The final substantive section of the report looks at smoking, alcohol and drug use. While overall smoking seems to be the same in the LGBT community as in the general population, 16% of LGBT people said they drank alcohol almost every day over the last year compared to 10% of the overall population. Interestingly the levels of drinking increases the older people get, and the highest levels are seen among older (65+) LGBT people with 33% drinking almost every day. This age profile is more or less reversed when it comes to drug taking, with 13% of young LGBT people taking drugs at least once a month (compared to 9% of young people in the general population).

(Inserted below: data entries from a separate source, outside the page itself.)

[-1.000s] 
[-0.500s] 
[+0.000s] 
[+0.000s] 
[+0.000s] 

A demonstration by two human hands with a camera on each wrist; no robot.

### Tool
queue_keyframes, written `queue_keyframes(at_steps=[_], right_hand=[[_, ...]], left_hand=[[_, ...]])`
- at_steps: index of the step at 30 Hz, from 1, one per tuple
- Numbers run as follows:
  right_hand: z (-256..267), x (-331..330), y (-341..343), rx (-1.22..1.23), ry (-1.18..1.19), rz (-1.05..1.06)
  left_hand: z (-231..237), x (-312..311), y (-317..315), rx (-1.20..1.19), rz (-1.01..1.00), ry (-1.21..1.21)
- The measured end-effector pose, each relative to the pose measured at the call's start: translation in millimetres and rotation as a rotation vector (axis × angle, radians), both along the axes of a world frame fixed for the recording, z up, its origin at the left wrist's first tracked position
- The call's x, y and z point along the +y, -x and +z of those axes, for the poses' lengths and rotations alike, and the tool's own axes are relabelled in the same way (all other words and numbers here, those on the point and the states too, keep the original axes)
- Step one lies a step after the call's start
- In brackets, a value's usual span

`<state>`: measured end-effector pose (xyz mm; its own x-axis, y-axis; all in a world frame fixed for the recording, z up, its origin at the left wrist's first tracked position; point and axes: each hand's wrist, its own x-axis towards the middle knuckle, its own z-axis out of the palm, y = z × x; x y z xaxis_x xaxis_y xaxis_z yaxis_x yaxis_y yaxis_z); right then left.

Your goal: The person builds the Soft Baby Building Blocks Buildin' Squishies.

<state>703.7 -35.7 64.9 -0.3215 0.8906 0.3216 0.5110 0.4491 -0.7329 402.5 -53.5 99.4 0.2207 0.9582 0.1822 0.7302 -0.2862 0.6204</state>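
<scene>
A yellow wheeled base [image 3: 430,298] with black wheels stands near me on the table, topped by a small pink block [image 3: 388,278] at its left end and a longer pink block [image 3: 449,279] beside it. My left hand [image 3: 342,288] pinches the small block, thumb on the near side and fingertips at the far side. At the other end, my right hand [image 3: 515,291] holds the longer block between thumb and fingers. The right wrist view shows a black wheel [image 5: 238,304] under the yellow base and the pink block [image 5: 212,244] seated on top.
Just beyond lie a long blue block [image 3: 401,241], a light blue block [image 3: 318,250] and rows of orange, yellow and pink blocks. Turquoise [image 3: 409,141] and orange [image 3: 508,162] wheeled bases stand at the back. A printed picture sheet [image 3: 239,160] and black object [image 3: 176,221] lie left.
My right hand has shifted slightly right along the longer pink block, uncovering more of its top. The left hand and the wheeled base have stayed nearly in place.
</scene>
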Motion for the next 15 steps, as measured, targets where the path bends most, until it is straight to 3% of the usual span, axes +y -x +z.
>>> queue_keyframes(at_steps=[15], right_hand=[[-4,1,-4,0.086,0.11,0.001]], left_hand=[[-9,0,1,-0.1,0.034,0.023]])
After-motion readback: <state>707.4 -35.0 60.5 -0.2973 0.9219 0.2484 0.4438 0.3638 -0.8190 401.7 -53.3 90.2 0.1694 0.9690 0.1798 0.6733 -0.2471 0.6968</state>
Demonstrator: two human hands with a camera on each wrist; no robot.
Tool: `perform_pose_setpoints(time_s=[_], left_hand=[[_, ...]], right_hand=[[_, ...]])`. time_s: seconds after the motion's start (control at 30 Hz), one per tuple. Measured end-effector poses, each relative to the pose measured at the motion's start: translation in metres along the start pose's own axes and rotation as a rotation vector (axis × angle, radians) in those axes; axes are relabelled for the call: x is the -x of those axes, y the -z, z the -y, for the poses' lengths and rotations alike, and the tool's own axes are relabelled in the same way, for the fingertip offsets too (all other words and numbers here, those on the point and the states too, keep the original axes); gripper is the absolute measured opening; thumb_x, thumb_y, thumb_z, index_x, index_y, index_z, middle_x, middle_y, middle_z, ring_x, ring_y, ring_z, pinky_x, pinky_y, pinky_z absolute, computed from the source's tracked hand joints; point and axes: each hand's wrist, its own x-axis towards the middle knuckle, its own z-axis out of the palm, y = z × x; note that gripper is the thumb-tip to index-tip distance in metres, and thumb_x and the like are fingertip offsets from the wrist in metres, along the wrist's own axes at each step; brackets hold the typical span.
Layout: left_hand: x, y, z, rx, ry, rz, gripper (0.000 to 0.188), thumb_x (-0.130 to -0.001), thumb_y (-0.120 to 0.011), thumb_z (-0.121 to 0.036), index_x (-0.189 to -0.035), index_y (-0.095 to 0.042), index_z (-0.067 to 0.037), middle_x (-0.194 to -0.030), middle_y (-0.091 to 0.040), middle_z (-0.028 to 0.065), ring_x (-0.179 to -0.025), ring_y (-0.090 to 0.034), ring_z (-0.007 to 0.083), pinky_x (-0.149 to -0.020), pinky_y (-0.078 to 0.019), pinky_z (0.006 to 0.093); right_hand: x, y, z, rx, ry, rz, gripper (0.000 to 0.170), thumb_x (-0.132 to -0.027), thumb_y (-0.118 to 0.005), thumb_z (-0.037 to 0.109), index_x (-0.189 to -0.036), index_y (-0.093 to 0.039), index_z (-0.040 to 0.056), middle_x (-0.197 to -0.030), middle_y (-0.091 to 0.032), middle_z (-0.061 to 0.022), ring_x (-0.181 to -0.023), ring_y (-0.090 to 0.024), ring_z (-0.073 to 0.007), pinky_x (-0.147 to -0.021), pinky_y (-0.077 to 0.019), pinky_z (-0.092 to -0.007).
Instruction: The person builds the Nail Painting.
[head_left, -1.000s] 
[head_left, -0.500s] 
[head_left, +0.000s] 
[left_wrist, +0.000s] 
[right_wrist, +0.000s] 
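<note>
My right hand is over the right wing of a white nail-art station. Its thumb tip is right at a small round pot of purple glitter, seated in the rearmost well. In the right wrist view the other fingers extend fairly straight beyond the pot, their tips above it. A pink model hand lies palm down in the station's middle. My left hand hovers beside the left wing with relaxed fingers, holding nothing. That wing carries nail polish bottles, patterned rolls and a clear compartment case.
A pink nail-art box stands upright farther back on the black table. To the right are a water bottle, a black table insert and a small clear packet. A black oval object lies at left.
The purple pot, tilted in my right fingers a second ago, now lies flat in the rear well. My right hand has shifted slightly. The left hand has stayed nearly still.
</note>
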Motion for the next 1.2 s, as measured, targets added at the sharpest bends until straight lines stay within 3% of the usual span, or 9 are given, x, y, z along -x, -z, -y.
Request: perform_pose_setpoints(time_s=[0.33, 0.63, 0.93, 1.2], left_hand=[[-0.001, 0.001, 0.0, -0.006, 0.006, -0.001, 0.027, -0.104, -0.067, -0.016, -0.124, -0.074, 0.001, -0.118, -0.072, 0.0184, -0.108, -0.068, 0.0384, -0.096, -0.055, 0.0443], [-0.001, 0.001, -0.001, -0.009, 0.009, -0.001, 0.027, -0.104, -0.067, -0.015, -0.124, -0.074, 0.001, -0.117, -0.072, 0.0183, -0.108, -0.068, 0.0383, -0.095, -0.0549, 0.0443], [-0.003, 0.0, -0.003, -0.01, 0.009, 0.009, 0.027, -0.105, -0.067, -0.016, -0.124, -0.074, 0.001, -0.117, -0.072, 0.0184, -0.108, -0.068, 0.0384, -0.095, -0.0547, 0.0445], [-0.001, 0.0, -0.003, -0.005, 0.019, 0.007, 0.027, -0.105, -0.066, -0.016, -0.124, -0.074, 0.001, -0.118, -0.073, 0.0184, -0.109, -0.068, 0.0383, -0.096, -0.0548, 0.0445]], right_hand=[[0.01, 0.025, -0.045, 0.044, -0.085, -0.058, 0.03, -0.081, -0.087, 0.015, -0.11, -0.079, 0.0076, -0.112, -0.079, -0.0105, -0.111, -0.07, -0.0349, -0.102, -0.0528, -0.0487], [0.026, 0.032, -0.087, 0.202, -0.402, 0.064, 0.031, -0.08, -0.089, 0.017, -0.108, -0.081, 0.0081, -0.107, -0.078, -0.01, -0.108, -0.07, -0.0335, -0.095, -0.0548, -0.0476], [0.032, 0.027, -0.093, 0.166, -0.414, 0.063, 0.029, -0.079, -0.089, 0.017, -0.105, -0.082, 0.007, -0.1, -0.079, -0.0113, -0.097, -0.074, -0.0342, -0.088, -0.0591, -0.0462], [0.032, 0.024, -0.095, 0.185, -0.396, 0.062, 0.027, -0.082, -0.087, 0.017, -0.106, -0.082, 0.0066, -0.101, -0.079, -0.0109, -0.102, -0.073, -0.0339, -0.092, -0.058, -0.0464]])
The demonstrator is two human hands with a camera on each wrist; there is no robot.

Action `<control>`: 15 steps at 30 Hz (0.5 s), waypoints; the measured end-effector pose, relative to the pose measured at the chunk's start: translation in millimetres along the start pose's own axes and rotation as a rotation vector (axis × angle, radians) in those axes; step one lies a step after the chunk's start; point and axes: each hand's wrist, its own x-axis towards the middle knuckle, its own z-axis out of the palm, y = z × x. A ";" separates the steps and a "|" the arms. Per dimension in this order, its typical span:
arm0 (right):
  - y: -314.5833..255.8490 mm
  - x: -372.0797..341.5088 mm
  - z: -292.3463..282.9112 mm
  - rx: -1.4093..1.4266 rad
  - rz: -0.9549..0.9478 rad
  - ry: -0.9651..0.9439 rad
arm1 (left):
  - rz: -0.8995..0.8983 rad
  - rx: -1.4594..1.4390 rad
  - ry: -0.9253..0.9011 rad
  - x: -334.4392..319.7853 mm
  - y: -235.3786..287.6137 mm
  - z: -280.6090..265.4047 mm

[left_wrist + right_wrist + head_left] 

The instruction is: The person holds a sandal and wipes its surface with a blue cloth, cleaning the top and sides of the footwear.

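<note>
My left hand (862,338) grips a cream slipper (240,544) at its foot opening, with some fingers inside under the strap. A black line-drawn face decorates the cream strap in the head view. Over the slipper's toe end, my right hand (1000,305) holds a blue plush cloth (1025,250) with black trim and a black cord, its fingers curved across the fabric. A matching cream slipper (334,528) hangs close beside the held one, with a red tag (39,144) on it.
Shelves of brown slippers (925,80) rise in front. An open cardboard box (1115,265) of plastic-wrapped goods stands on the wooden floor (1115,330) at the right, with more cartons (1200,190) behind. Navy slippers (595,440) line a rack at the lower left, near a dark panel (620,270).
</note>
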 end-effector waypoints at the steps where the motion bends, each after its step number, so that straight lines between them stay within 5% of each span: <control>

In the broadest brush terms, people from the LGBT community have poorer mental health, face more barriers accessing treatment and have higher levels of drug and alcohol use than the general population. Stonewall therefore makes a series of recommendations to the Department of Health and Social Care, NHS England, NHS Digital, professional bodies and the NHS Mental Health Services to address these figures. Many of these involve guidance and/or training staff on meeting the needs of this community. It also suggests supporting the widespread implementation of the Sexual Orientation Monitoring Information Standard and consistently monitoring patients' sexual orientation and gender identity. One recommendation is to "bring forward and implement comprehensive proposals to end the practice of conversion therapy. This includes any form of treatment or psychotherapy that aims to change a person's sexual orientation or to suppress a person's gender identity". On this point we are pleased to note that the Counsellors and Psychotherapists (Regulation) and Conversion Therapy Bill 2017-19, which includes provision to outlaw conversion therapy, is due for its second reading in January 2019.